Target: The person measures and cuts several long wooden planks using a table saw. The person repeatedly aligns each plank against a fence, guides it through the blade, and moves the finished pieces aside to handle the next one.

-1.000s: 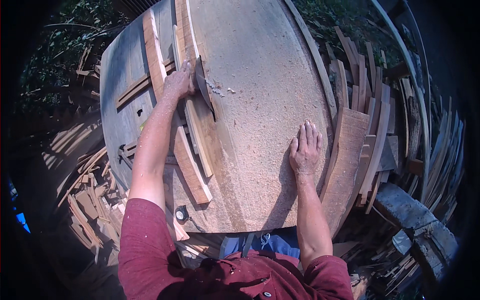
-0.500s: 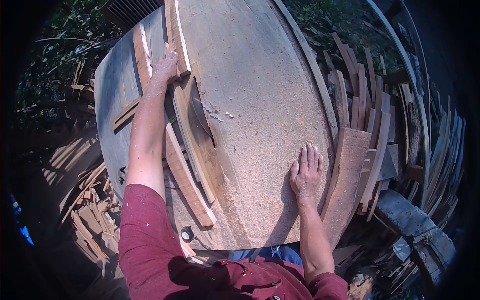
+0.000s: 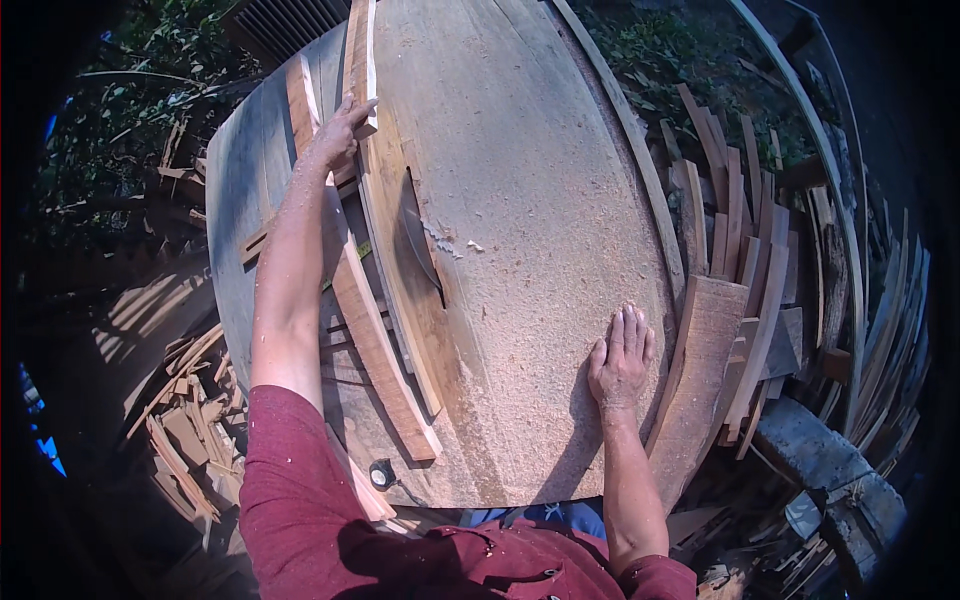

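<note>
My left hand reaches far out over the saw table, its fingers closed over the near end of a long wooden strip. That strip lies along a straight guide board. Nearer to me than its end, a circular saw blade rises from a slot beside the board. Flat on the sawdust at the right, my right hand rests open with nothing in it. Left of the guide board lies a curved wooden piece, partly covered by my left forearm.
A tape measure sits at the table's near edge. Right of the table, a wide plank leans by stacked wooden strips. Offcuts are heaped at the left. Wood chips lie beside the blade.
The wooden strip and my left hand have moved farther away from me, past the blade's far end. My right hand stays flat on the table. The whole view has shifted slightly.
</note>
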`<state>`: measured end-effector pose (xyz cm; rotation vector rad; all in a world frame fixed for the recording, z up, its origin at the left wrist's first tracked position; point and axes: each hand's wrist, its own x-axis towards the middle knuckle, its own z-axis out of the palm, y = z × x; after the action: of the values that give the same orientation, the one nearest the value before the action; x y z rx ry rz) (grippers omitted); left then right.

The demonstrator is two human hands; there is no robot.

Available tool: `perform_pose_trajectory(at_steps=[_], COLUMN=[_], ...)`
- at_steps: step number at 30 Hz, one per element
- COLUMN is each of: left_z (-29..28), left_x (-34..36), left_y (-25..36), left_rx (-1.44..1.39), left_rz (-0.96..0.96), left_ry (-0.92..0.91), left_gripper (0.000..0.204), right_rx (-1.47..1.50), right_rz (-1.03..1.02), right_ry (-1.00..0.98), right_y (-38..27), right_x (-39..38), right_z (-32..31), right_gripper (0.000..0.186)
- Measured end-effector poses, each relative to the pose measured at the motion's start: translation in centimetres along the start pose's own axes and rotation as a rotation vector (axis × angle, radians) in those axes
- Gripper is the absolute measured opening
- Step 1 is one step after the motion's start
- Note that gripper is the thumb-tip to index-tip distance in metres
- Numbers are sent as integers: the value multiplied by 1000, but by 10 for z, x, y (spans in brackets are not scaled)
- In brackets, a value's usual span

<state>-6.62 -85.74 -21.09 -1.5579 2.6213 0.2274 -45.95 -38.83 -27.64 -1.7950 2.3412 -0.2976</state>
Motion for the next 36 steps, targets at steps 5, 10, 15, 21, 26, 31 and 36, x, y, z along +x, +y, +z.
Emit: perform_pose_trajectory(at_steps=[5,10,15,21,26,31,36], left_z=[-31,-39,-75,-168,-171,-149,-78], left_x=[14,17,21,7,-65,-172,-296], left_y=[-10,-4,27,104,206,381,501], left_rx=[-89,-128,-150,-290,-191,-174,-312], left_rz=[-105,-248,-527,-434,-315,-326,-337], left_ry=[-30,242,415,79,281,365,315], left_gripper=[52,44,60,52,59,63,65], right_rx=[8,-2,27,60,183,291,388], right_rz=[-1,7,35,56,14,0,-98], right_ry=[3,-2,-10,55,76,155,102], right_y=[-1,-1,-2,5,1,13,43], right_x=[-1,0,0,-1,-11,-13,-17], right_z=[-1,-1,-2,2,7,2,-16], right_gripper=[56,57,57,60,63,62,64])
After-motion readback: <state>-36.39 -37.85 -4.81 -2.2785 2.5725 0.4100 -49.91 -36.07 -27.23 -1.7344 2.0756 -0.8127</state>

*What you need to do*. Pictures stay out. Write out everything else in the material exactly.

*Answer to this exercise*.
Target: The person measures and cuts several long wooden planks using a table saw. The person repeatedly aligns each plank against a fence, guides it through the blade, and moves the finished pieces aside to handle the next one.

-1.000s: 
-0.500s: 
+0.000s: 

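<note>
My left hand reaches far out over the saw table, its fingers closed over the near end of a long wooden strip. That strip lies along a straight guide board. Nearer to me than its end, a circular saw blade rises from a slot beside the board. Flat on the sawdust at the right, my right hand rests open with nothing in it. Left of the guide board lies a curved wooden piece, partly covered by my left forearm.
A tape measure sits at the table's near edge. Right of the table, a wide plank leans by stacked wooden strips. Offcuts are heaped at the left. Wood chips lie beside the blade.
The wooden strip and my left hand have moved farther away from me, past the blade's far end. My right hand stays flat on the table. The whole view has shifted slightly.
</note>
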`<state>`: measured end-effector pose (xyz cm; rotation vector rad; all in a world frame fixed for the recording, z up, its origin at the left wrist's first tracked position; point and axes: each hand's wrist, its own x-axis towards the middle knuckle, its own z-axis out of the palm, y = z × x; after the action: of the values that give the same orientation, the one nearest the value before the action; x y z rx ry rz) (grippers omitted); left then right.

The demonstrator is two human hands; there is no robot.

Available tool: `perform_pose_trajectory(at_steps=[_], COLUMN=[_], ...)`
- at_steps: step number at 30 Hz, one per element
- COLUMN is each of: left_z (-29..28), left_x (-34..36), left_y (-25..36), left_rx (-1.44..1.39), left_rz (-0.96..0.96), left_ry (-0.92..0.91), left_gripper (0.000..0.204), right_rx (-1.47..1.50), right_rz (-1.03..1.02), right_ry (-1.00..0.98), right_y (-38..27), right_x (-39..38), right_z (-32..31), right_gripper (0.000..0.186)
- Measured end-effector poses, each relative to the pose measured at the motion's start: translation in centimetres along the start pose's own axes and rotation as a rotation vector (axis × angle, radians) in those axes
- Gripper is the absolute measured opening
- Step 1 is one step after the motion's start
- Note that gripper is the thumb-tip to index-tip distance in metres
- Numbers are sent as integers: the value multiplied by 1000, but by 10 for z, x, y (spans in brackets are not scaled)
- In brackets, a value's usual span

<state>-6.62 -85.74 -21.09 -1.5579 2.6213 0.2274 -45.95 -38.83 -27.64 -1.7950 2.3412 -0.2976</state>
Motion for the next 36 steps, targets at steps 5, 10, 15, 21, 26, 31 and 36, x, y, z along +x, +y, +z.
Emit: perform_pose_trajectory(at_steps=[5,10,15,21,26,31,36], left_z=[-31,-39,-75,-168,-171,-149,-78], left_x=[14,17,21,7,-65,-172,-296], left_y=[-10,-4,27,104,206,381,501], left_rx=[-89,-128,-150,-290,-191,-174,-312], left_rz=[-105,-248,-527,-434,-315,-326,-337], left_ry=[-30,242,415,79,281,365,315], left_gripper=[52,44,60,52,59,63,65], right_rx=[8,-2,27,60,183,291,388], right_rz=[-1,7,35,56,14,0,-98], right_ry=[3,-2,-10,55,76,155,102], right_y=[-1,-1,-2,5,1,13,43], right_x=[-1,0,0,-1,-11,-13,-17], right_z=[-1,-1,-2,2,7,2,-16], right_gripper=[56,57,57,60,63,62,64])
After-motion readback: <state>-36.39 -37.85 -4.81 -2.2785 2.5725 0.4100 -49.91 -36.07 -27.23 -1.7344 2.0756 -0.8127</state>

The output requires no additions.